▸ What is needed: Look for the string "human" in the data below, and copy each line that holds it.

▬▬▬

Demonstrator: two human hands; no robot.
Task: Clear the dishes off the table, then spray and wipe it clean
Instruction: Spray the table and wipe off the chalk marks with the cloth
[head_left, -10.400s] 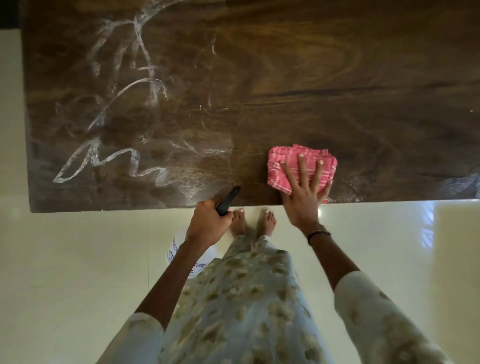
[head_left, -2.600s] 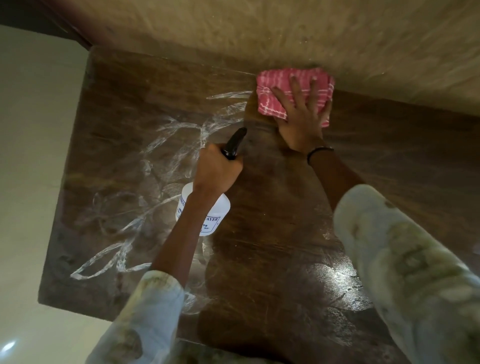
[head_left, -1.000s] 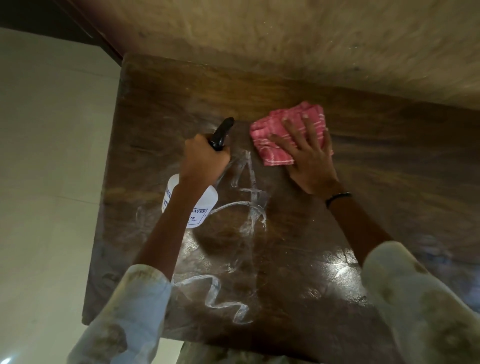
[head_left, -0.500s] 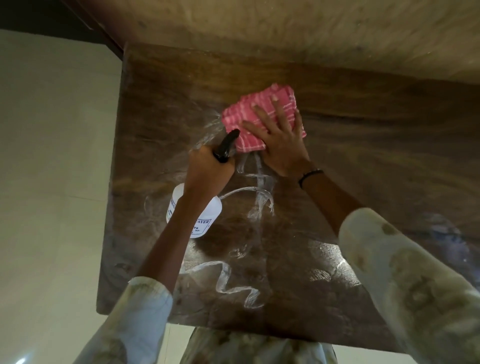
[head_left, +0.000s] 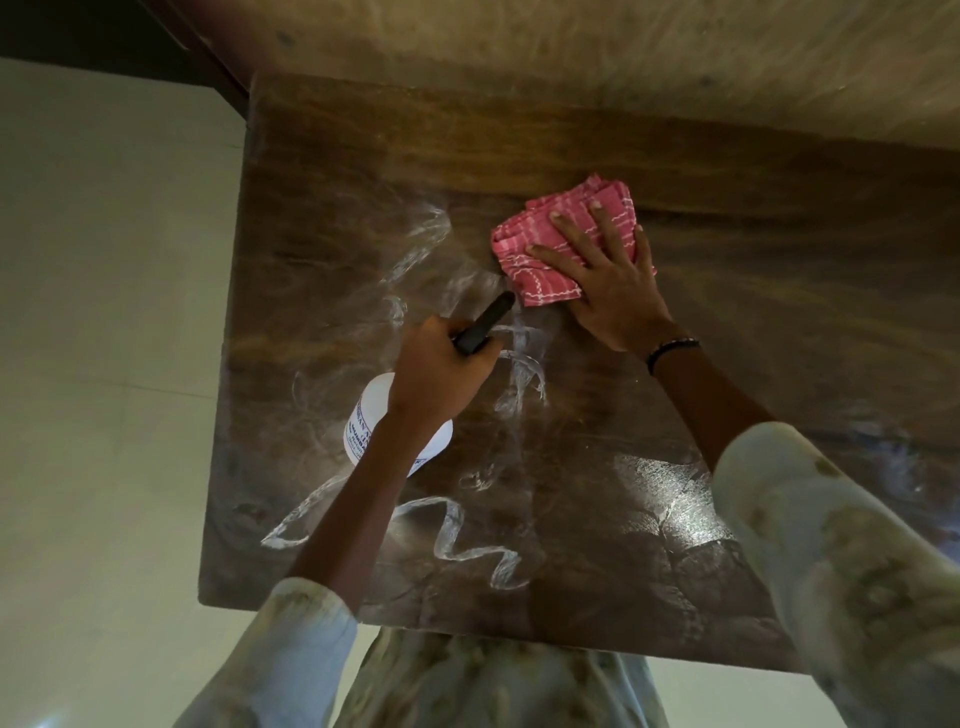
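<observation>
1. Overhead, the dark wooden desk (head_left: 727, 364) fills the view, its far edge against a tan wall (head_left: 571, 62) and its left edge bordering pale floor (head_left: 104, 364).
2. Right hand (head_left: 608, 291) lies flat, fingers (head_left: 566, 234) spread wide and pressing down on a folded pink checked cloth (head_left: 535, 260), which sits towards the far edge, nearer the far left corner than the right.
3. Left hand (head_left: 441, 374) is curled tight around the neck of a white spray bottle (head_left: 374, 426) with a printed label, held above the desk's left part; its black nozzle (head_left: 485, 322) points towards the cloth and ends just beside it.
4. White foamy streaks (head_left: 457, 535) squiggle over the desk's left half, from near the cloth down to the near edge.
5. A dark bracelet (head_left: 670, 351) circles the right wrist; both arms wear pale patterned sleeves (head_left: 857, 571).
</observation>
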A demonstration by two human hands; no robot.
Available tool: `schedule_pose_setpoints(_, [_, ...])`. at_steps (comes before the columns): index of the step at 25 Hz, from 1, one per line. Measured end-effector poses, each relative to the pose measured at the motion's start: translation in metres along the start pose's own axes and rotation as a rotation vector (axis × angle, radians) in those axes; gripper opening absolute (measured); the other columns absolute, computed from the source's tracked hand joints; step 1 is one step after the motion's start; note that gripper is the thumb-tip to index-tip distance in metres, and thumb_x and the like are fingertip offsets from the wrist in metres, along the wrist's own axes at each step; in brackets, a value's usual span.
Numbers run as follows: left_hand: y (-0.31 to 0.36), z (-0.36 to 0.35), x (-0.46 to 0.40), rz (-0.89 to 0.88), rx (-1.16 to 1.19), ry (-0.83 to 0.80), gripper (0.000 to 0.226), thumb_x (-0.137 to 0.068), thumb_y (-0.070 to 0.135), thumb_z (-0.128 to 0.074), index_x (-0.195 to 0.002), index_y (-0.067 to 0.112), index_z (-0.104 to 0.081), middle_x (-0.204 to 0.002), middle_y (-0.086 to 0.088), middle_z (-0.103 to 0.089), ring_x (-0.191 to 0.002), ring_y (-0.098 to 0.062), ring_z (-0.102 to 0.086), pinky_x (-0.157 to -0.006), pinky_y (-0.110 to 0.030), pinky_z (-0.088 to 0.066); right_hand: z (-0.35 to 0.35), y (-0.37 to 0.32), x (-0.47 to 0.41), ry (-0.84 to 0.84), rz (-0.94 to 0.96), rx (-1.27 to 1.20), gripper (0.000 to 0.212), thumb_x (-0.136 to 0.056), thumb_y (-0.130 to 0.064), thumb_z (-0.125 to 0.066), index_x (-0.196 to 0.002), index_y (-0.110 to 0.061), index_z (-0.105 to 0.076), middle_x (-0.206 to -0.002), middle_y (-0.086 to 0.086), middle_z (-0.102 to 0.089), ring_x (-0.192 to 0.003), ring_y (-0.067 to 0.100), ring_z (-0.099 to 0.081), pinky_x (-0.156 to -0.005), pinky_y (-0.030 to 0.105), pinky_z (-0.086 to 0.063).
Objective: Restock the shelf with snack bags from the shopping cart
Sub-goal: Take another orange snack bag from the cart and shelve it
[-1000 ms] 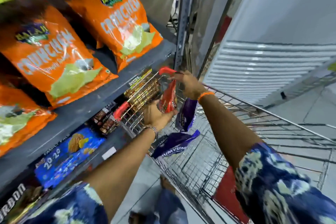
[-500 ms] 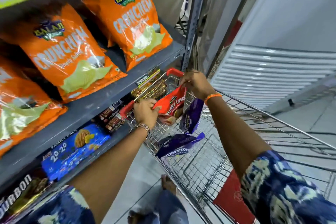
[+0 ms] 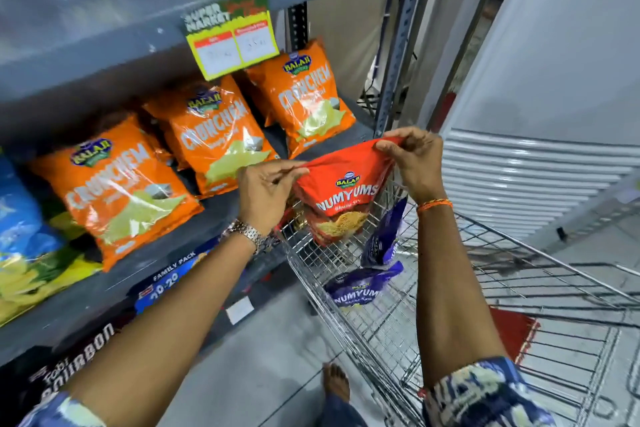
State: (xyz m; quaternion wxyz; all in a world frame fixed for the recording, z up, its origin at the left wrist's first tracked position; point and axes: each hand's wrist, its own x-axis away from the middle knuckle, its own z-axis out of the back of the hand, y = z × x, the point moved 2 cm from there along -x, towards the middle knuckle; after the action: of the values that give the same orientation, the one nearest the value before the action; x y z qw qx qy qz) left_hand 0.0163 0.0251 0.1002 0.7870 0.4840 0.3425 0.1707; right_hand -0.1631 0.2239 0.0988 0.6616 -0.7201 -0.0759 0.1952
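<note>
A red NumYums snack bag (image 3: 346,194) hangs upright above the front end of the wire shopping cart (image 3: 519,288). My left hand (image 3: 266,191) pinches its top left corner and my right hand (image 3: 412,159) pinches its top right corner. Two purple NumYums bags stay in the cart: one (image 3: 384,239) leans against the front wire, the other (image 3: 360,288) lies flat on the cart floor. The grey shelf (image 3: 221,208) to the left holds three orange Crunchem bags (image 3: 117,184), just left of the red bag.
A yellow-green price tag (image 3: 232,35) hangs from the upper shelf edge. A blue and yellow bag (image 3: 24,236) sits at far left. Biscuit packs (image 3: 166,281) fill the lower shelf. A red item (image 3: 512,333) lies under the cart. A white ribbed cabinet (image 3: 519,177) stands right.
Both hands have lifted the red bag up out of the cart and spread its top corners apart. The camera has tilted upward, showing the upper shelf and price tag.
</note>
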Motion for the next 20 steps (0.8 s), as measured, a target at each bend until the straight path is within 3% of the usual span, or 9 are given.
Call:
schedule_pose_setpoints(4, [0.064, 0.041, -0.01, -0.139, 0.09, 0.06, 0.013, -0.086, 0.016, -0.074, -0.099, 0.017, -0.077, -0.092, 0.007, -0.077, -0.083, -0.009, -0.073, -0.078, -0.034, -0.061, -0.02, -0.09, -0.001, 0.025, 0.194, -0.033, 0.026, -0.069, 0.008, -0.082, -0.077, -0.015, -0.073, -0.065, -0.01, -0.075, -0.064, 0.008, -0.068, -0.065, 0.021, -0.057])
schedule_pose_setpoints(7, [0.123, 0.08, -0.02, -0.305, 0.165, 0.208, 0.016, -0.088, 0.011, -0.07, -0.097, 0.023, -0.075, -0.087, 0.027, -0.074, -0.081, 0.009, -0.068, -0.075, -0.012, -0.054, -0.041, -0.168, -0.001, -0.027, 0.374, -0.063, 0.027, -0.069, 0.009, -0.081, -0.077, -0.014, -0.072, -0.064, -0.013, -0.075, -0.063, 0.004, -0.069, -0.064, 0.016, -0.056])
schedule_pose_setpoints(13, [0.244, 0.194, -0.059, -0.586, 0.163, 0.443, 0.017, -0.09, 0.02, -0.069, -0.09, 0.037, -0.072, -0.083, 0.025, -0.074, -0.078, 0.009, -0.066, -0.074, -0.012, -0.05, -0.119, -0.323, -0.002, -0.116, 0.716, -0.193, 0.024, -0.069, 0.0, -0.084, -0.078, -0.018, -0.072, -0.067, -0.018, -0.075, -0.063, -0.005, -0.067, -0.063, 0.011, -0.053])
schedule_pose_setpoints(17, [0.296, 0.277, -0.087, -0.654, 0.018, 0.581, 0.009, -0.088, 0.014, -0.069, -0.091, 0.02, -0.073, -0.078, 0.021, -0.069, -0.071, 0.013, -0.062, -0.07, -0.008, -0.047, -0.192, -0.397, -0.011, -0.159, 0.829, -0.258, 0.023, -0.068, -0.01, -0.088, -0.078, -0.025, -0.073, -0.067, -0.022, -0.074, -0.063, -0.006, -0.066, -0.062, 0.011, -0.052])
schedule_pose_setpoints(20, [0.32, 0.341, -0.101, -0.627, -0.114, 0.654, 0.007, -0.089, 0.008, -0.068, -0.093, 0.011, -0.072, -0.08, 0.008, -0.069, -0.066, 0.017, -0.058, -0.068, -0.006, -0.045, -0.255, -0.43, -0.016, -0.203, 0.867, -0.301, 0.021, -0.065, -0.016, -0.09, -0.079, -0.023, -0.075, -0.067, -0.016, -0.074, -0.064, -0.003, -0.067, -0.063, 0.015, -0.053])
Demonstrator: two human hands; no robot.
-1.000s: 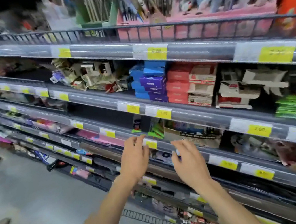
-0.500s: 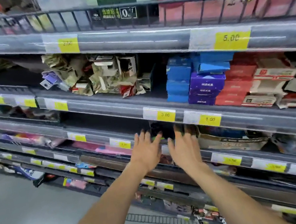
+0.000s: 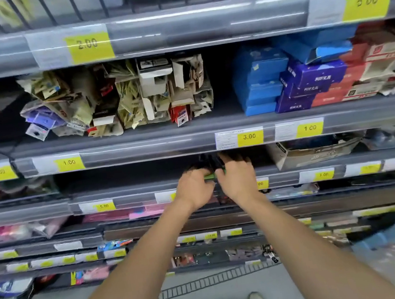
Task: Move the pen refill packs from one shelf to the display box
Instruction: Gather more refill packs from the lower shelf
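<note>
Both hands are in the dark gap of the grey metal shelf [image 3: 126, 194] around the middle of the frame, just under the yellow 3.00 price tag [image 3: 249, 136]. The left hand [image 3: 193, 188] and right hand [image 3: 238, 180] are right next to each other with fingers curled in, and between them there's a sliver of a bright green flat pen refill pack [image 3: 209, 176] poking out. Looks like both are closing on it, but the fingertips are hidden in the shadow, so I can't say exactly how much they've got hold of. The beige cardboard display box [image 3: 312, 154] with its torn open flaps sits on the same shelf just to the right of the hands, so it's a short hop if that's the target. My guess on handling: these packs are light, thin and kinda floppy, probably slick plastic sleeves, so a loose stack will want to fan out and slide. I'd pinch them across the flat faces near the middle, thumbs on top and fingers under, rather than grabbing by an edge.
</note>
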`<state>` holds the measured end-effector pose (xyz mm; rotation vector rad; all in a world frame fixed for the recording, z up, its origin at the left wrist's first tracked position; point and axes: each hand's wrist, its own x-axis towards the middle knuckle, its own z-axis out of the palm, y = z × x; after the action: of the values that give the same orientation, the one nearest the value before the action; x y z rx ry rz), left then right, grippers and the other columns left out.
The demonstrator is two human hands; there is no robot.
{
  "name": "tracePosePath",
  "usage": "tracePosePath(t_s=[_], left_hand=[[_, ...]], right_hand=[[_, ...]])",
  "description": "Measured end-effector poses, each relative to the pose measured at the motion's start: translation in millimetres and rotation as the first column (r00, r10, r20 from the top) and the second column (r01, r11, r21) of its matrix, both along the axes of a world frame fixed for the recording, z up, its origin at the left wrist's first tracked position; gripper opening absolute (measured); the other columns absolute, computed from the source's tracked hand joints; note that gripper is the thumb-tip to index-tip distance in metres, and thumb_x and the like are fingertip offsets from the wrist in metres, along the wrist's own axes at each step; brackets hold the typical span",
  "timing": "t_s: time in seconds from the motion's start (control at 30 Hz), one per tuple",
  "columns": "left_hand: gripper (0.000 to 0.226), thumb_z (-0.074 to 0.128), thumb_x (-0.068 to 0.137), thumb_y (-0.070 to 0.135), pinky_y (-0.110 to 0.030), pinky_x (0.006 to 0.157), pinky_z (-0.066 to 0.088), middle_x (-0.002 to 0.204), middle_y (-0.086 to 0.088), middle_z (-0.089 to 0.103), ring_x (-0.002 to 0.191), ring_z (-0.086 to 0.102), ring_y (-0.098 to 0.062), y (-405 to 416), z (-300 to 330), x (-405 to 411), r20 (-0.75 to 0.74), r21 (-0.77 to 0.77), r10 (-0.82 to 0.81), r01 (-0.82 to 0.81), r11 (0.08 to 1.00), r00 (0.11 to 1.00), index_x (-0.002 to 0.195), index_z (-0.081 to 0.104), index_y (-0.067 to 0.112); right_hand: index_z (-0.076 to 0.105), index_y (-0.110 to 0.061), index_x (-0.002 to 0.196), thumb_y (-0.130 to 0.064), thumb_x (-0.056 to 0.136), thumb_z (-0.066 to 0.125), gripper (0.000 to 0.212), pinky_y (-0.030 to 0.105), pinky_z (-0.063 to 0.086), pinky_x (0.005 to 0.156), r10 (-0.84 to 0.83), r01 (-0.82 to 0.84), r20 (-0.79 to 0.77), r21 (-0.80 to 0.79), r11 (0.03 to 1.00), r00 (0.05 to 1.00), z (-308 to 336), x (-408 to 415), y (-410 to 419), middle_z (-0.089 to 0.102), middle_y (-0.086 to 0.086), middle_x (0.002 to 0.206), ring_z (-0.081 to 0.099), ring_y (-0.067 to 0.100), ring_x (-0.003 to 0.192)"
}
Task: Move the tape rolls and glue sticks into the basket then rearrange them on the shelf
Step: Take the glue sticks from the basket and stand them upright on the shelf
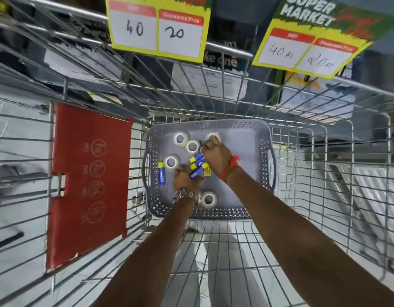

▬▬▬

▸ Result:
Demonstrator: two human hands; no robot.
A demonstration by two human hands; no robot.
Demonstrator: two human hands; no robot.
The demonstrator is two human hands; there is no robot.

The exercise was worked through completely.